**What you should do**
Leaving all pictures aside, copy exactly the lines from the start of the listing below through the line that contains "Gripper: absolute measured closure", and only those lines.

**Data extract**
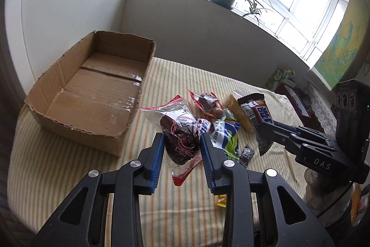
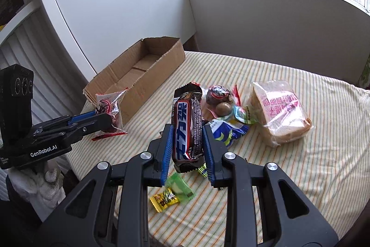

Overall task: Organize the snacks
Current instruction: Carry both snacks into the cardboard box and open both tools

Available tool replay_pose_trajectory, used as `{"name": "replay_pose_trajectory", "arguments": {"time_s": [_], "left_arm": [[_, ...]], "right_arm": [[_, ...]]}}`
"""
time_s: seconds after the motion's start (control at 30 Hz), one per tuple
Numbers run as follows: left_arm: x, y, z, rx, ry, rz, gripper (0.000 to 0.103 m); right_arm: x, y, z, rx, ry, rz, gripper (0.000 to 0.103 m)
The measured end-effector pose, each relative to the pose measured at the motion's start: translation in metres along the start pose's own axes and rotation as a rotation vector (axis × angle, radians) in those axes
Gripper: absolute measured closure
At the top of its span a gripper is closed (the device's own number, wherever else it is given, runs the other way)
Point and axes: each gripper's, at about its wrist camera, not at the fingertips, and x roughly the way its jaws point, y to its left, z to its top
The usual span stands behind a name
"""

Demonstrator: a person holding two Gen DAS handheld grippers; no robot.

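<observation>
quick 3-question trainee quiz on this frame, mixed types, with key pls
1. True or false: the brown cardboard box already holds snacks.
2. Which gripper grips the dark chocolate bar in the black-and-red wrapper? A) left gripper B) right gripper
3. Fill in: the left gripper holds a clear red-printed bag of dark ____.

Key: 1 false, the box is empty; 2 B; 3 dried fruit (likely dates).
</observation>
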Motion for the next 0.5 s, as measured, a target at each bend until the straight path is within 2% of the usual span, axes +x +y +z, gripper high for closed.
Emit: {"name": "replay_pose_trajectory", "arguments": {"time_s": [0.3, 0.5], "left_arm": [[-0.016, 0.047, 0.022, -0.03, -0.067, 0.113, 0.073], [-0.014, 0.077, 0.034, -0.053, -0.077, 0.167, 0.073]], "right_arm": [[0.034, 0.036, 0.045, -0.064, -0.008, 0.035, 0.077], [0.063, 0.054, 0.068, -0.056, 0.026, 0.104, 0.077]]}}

**Response to this exercise**
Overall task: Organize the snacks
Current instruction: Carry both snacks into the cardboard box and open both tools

Available tool replay_pose_trajectory, used as `{"name": "replay_pose_trajectory", "arguments": {"time_s": [_], "left_arm": [[_, ...]], "right_arm": [[_, ...]]}}`
"""
time_s: seconds after the motion's start (control at 30 Hz), one per tuple
Numbers run as follows: left_arm: x, y, z, rx, ry, rz, gripper (0.000 to 0.103 m); right_arm: x, y, z, rx, ry, rz, gripper (0.000 to 0.103 m)
The measured end-effector pose, each relative to the pose measured at the motion's start: translation in metres along the start pose's own axes and rotation as a rotation vector (axis × angle, radians) in those axes
Gripper: absolute measured closure

What the exercise asked for has been given in full.